C'est toujours un plaisir et un honneur de répondre à l'invitation de votre commission. Je vous sais très attachés à entretenir des échanges de qualité, avec moi comme avec les armées et les directions du ministère.
Vous avez souhaité m'entendre à la suite de l'engagement de nos armées au Tchad. Cette opération mérite en effet quelques précisions, car je ne voudrais pas que s'installent des incompréhensions ou des contresens. Commençons par les faits : nous avons mené des opérations militaires les 3, 5 et 6 février, contre un groupe armé venant de Libye et qui s'infiltrait en profondeur dans le territoire tchadien, afin de déstabiliser ce pays.
Quel était le cadre légal de cette intervention, étant entendu que nous n'avons pas d'accord de défense avec le Tchad, ni d'ailleurs avec aucun autre pays africain depuis 2008 ? Nous sommes intervenus en réponse à une demande expresse du président Déby, adressée au Président de la République le 2 février. Plus précisément, une cinquantaine de pick-up transportant plusieurs centaines de combattants ainsi qu'un armement lourd faisaient peser un risque de déstabilisation du pays. Or le passé a montré à plusieurs reprises qu'il ne faut jamais négliger le risque d'effondrement brutal que ces groupes armés font peser, à dessein, sur des États que l'on peut qualifier de fragiles. Le Tchad, un verrou aux dires des experts, est au carrefour de crises majeures qui, quasiment toutes, nous concernent très directement : en Libye au nord, au Soudan à l'est, en République Centrafricaine au sud, Boko Haram au sud-ouest. Sans oublier, bien sûr, la lutte antiterroriste au Sahel.
Si le Tchad entrait en guerre civile, les tensions nationales agiraient comme un catalyseur des conflits environnants, et nous prendrions le risque que, par un effet domino, tous prennent une ampleur sans précédent.
Notre aide a d'abord pris la forme de renseignements, puis de démonstrations de force, des show of force aériens destinés à impressionner l'adversaire. Dans un troisième temps, nous avons procédé à des frappes aériennes pour arrêter la progression de cette colonne, qui s'était enfoncée de plus de 450 kilomètres à l'intérieur du territoire tchadien.
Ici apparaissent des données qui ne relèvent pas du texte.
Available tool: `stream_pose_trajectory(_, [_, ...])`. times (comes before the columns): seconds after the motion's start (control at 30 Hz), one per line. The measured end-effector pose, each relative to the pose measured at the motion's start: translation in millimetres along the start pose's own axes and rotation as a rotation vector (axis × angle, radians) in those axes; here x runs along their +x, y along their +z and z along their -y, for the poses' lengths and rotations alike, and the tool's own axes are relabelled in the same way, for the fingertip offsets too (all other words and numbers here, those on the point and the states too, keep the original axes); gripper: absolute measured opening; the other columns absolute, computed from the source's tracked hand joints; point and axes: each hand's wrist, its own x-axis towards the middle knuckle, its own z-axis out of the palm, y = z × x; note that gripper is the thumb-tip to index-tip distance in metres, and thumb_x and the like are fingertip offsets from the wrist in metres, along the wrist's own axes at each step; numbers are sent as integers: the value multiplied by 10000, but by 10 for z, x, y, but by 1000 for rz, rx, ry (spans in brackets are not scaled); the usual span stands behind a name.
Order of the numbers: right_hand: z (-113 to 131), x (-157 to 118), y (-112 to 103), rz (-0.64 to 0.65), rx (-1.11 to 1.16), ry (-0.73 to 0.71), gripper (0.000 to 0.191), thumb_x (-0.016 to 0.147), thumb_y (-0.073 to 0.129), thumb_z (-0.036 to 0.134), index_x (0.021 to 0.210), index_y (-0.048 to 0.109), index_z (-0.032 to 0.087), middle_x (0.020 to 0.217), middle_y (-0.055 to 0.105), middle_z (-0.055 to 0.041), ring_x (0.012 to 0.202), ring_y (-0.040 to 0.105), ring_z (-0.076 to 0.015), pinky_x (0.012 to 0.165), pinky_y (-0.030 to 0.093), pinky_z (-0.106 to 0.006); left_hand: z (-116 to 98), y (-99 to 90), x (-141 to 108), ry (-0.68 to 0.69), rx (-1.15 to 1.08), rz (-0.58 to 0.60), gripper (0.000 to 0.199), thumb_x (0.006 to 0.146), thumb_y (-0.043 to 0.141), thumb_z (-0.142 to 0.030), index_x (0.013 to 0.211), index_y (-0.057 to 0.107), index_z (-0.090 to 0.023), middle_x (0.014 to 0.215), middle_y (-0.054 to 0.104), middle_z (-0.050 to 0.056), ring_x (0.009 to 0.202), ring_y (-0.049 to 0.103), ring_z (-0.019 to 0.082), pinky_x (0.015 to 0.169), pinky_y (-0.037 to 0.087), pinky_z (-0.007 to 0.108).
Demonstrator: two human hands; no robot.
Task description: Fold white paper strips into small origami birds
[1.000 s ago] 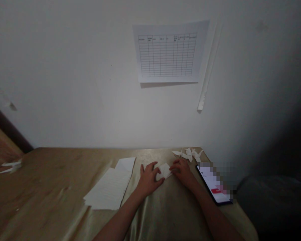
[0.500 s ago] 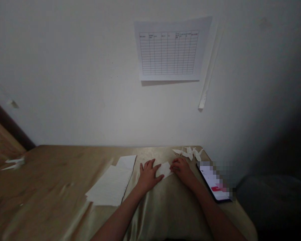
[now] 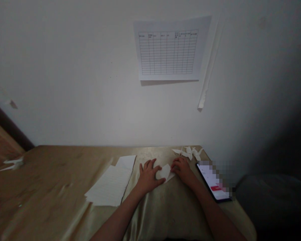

Conjointe avec celle des forces tchadiennes, notre action a été décisive : une vingtaine de pick-up ont été détruits, plusieurs dizaines de combattants se sont rendus et le reste de la colonne s'est dispersé.
Cette intervention est sans rapport avec l'opération Barkhane, dont le mandat consiste à lutter contre le terrorisme au Sahel. C'est parce qu'il n'y avait pas de lien avec cette opération que j'ai souhaité prendre immédiatement l'attache des présidents des deux commissions parlementaires, avant que le Premier ministre n'informe les deux assemblées conformément à l'article 35 de la Constitution.
Conforme au droit international, cette intervention est en outre légitime, parce que, en répondant à une urgence ponctuelle, nous avons préservé un allié absolument majeur dans la lutte contre le terrorisme au Sahel, un allié engagé au sein de la Minusma et de la force conjointe du G5 Sahel, mais aussi dans la lutte contre Boko Haram. Nous avons ainsi évité que l'un des seuls pays de la zone qui contribuent véritablement à la sécurité régionale ne soit déstabilisé. Alors que cette région souffre de la fragilité de nombreux États, en voir la liste s'allonger est la dernière chose dont nous ayons besoin.
Notre intervention était juste, car notre soutien va de pair avec notre souhait de voir les autorités locales mener les réformes politiques et économiques nécessaires au renforcement des institutions du pays, à l'ouverture de l'espace politique et au retour sur le chemin de la croissance et du développement. Nous avons empêché que des groupes armés ne s'emparent d'un territoire, comme cela s'était produit en janvier 2013 au Mali, et qu'un partenaire militaire essentiel dans la lutte contre le terrorisme ne soit déstabilisé.
Notre action a atteint son objectif au moment où je vous parle, mais il faut évidemment rester vigilant.